Don’t Be Fooled: Good Cannot “Coexist” With Evil
Luis Miguel

Don’t fall for the catchphrases, no matter how trendy.

At some point, you’ve probably seen the famous “coexist” image that’s become a staple of bumper stickers.

In the picture, the letters comprising the word “coexist” are shaped into the symbols of popular religions and philosophies. The original version merely has the “c” shaped into an Islamic moon, a Star of David serving as the “x,” and the “t” turned into a Christian cross.

Subsequent versions, the ones most often seen on bumper stickers, go further, throwing in the peace symbol, the yin-yang icon, and the male and female symbols for good measure.

The point of the image is to promote the idea of unity and diversity, bringing together all of these divergent belief systems.

It sounds nice. But it’s emblematic of subtle anti-Christian propaganda in contemporary America.

The coexist image, in fact, was created by Polish, Warsaw-based graphic designer Piotr Młodożeniec in 2000 as an entry in an international art competition sponsored by the Museum on the Seam for Dialogue, Understanding and Coexistence in Jerusalem.

The underlying message may not seem sinister at first glance, but upon reflection the true agenda becomes apparent: If everyone is to coexist, then good will, by logical extension, coexist with evil.
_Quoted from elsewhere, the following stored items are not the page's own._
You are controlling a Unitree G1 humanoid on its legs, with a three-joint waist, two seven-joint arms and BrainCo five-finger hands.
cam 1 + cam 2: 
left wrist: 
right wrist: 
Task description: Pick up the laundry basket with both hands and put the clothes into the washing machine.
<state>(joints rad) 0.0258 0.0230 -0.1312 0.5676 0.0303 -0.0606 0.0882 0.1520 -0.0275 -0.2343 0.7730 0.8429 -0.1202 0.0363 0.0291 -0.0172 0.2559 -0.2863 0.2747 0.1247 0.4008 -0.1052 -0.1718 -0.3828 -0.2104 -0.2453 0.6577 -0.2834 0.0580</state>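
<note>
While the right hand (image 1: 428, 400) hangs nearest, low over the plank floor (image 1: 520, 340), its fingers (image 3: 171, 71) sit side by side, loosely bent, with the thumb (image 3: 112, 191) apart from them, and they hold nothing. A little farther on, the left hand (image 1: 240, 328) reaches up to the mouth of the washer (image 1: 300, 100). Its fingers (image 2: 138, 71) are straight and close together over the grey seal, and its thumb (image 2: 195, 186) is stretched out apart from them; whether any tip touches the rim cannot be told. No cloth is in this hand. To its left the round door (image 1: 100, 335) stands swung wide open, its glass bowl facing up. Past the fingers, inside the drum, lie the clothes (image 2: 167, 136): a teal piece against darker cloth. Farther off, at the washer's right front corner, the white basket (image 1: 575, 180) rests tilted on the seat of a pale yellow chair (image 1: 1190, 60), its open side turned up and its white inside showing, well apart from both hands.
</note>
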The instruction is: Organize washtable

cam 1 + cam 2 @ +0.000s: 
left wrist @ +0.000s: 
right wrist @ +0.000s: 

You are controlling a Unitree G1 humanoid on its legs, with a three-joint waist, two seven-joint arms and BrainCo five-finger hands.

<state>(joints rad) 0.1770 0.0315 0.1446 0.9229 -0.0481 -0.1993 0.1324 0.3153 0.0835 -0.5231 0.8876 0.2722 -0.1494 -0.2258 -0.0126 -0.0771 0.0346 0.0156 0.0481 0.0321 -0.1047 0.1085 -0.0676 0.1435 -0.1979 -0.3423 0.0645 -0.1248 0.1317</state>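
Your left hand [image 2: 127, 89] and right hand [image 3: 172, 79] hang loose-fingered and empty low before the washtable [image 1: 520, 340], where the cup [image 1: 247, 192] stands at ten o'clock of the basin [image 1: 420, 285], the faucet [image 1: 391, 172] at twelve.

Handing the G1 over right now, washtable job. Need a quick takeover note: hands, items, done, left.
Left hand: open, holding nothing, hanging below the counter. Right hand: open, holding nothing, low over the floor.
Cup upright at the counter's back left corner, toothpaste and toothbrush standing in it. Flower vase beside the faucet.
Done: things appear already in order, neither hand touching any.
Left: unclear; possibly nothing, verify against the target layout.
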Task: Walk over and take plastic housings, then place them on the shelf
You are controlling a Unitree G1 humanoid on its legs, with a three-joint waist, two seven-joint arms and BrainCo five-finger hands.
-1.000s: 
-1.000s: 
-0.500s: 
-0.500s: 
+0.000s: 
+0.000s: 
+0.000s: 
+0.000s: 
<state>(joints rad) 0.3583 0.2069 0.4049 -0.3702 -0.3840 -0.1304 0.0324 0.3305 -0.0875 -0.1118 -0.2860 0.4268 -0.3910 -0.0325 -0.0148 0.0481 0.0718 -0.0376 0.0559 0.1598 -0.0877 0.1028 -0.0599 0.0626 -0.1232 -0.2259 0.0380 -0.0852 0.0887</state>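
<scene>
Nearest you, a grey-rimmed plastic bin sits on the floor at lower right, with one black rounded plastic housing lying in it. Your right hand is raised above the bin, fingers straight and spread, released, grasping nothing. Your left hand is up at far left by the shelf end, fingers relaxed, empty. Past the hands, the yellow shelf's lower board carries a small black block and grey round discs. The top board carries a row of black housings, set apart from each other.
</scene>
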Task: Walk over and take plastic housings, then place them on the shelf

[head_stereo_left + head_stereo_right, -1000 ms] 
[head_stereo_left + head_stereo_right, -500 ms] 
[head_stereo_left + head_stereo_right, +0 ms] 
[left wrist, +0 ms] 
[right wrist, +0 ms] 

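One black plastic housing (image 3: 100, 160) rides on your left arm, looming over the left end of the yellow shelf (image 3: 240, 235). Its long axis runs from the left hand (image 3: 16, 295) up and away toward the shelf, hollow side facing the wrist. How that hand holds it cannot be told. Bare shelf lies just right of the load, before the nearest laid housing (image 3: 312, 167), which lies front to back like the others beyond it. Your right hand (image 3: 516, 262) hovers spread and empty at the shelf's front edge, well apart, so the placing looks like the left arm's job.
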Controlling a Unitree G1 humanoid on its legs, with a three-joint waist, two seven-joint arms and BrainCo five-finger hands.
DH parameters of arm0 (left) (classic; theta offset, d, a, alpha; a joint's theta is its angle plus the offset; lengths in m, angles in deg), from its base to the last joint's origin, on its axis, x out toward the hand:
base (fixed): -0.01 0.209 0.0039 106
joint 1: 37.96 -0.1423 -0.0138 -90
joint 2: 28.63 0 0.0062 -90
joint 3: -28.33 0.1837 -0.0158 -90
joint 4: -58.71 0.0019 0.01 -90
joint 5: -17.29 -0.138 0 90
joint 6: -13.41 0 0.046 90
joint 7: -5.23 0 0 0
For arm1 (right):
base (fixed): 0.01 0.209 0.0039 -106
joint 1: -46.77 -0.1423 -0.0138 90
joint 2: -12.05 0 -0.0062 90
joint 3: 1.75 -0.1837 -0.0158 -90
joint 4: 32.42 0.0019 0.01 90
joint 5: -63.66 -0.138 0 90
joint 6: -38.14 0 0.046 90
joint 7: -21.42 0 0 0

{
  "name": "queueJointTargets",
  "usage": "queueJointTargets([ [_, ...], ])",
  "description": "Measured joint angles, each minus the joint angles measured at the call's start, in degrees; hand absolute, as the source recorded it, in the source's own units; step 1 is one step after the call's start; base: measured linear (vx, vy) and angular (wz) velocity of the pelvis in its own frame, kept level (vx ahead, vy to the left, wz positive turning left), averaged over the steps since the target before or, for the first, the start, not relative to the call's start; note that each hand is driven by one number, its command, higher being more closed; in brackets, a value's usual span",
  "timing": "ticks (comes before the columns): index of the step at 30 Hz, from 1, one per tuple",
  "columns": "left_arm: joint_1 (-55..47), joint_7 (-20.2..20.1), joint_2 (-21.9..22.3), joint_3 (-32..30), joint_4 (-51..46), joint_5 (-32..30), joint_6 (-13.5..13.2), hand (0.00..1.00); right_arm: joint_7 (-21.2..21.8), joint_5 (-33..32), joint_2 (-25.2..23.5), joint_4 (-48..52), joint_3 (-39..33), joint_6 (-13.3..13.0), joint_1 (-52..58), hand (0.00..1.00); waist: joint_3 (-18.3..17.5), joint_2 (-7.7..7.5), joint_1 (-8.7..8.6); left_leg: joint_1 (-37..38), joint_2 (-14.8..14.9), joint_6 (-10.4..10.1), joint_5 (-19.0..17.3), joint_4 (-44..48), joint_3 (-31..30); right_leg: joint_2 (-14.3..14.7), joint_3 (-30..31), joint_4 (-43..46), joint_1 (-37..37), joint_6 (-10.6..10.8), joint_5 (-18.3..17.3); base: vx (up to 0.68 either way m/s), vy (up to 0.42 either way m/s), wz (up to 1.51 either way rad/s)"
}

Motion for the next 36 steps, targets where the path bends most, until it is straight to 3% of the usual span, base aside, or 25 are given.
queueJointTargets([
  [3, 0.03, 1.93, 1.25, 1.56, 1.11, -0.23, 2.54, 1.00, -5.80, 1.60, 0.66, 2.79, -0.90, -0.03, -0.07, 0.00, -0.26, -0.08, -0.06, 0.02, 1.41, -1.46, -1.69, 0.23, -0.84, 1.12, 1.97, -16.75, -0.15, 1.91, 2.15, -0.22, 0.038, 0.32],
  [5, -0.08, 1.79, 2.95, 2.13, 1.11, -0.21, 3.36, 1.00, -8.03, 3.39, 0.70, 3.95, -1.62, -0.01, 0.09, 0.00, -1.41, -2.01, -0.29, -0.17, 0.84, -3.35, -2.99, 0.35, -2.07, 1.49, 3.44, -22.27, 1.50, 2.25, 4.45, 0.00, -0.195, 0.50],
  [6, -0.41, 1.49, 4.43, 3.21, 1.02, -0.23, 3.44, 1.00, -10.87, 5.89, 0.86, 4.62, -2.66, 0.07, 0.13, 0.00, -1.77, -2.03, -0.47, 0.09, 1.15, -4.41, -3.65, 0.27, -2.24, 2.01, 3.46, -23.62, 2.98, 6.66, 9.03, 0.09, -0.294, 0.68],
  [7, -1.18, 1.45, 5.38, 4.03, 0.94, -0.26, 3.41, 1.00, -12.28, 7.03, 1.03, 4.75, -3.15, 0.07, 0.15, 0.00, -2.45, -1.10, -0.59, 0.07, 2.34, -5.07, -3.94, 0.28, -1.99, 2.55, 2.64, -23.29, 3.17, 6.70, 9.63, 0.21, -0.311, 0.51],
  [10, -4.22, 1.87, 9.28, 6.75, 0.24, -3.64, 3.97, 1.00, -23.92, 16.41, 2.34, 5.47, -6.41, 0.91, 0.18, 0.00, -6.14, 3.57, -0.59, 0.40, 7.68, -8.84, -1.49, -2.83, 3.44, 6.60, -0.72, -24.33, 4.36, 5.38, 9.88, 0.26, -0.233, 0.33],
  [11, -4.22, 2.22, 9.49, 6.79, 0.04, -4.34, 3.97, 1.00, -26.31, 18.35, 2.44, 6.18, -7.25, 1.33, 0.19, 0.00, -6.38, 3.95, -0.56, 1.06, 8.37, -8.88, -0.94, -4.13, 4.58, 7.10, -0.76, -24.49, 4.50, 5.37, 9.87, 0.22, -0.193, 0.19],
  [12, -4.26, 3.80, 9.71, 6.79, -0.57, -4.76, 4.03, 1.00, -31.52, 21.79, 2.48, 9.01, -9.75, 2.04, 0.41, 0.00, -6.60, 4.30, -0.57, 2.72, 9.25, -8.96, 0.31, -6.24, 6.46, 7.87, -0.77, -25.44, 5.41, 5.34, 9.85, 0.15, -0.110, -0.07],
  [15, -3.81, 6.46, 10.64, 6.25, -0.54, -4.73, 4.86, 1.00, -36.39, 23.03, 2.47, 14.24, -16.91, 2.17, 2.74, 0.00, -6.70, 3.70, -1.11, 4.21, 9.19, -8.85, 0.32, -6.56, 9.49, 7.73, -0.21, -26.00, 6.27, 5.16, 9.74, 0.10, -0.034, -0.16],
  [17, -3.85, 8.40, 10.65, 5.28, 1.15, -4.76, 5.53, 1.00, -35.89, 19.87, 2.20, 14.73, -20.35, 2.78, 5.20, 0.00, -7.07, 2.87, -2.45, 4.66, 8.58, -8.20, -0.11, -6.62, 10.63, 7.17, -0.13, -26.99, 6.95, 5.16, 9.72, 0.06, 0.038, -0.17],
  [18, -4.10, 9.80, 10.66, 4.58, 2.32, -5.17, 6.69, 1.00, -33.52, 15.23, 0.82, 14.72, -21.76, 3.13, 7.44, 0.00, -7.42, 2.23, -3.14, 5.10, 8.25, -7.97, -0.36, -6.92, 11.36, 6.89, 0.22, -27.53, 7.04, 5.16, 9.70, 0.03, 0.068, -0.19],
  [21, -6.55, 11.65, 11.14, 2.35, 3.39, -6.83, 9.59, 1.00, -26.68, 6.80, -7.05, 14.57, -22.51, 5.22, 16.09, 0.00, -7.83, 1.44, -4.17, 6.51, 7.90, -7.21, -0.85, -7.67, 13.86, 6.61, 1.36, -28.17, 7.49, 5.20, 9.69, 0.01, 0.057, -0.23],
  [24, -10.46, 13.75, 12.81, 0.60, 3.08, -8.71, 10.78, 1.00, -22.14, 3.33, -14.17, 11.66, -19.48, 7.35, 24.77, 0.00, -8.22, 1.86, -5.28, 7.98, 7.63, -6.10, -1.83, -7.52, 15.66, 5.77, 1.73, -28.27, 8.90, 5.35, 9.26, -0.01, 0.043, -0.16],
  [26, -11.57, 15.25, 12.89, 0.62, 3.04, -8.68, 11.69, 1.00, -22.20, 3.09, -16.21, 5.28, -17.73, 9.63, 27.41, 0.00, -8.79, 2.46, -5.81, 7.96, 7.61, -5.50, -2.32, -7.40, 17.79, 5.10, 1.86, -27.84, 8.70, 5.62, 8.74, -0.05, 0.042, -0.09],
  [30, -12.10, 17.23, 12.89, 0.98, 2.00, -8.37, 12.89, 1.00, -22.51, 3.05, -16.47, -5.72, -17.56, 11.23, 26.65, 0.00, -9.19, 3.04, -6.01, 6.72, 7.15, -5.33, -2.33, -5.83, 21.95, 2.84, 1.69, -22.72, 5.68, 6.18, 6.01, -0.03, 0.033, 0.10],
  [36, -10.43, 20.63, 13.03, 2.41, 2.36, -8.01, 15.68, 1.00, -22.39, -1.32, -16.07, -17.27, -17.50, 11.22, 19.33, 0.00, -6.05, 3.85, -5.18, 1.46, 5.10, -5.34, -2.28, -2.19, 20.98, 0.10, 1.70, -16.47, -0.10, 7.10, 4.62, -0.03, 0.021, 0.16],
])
While the Left, which furthers all this, may not articulate this point vocally, they clearly implicitly understand. Their actions lead us to a world in which the very personification of evil — Satan — is permitted, in the form of Satanism, to exist in the public sphere on par with Christianity.

Of course, their ultimate goal is not equality, but superiority. The strategy has always been to give their ideas an opening into the culture by demanding equal representation. Then, when they have it, they viciously suppress everything Christian and traditionalist.

Popular culture, of which the coexist image is a product, has for years now been pushing the idea that good and evil must exist side-by-side — completely contrary to the Christian mandate that we repent, seek Christ, and combat evil with the aim of eradicating it.

Notice how the concept of yin and yang has been used for the left’s end of normalizing the acceptance of evil. The phrase “yin and yang” has been so ingrained into our minds that, like the also-Eastern notion of karma, most people in the West today instinctively view it as a standard truth of the universe even if they don’t otherwise believe in Chinese cosmology.

What helps the Left is that the image of yin and yang is so simple, visceral. The circle, half light and half dark, communicates so much with such simple iconography.

What the propagandists do is extrapolate that imagery and say, “There is light and darkness in everything and in all of us. It is an inescapable fact of the universe. Light and dark balance each other out. They need each other. We cannot exist without them.”

In that way, evil and sin become not something we should strive to remove from ourselves and from the world through faith in Jesus Christ, but a core component of ourselves and of the universe that cannot be purged.

Do you see how subtly diabolical it is? It is the normalization of evil. It actually turns evil into a “good,” inasmuch as it is treated like an integral component of humanity and the cosmos.

And it’s a perversion of the actual Chinese philosophy, as yin and yang, while describing opposite but interconnected forces, do not originally relate to good and evil. 

As always, the globo-Marxists grab something and corrupt it to suit their ends.

Popular entertainment also furthers the corrosive notion that evil is part of the proper balance of the universe. One of the most popular media franchises is Star Wars.

And what does Star Wars talk about? Bringing balance to “the Force.” The coexistence of the “Light Side” and the “Dark Side.”

As with yin and yang, Star Wars is such a famous franchise that it is deeply embedded in our culture even for those who haven’t watched the movies; its in-world theology is practically intuitive to the average young person.

This is an important lesson as to why the establishment promotes certain media properties. There is often an agenda behind the major pop-culture phenomena.

Light and darkness do not go hand-in-hand. Jesus said, “I am the light of the world: he that followeth me shall not walk in darkness, but shall have the light of life.”

Jesus Christ is the standard we are to follow to life and salvation. And there is no balance of light and darkness in him. As we read in the Gospel of John, “the light shineth in darkness; and the darkness comprehended it not.”

As Christians, our duty is to purge the darkness within ourselves through faith and repentance. We are to be a light reflecting the light of Jesus to those around us.

And we should fight against the darkness that is evil in our society, not coexist with it.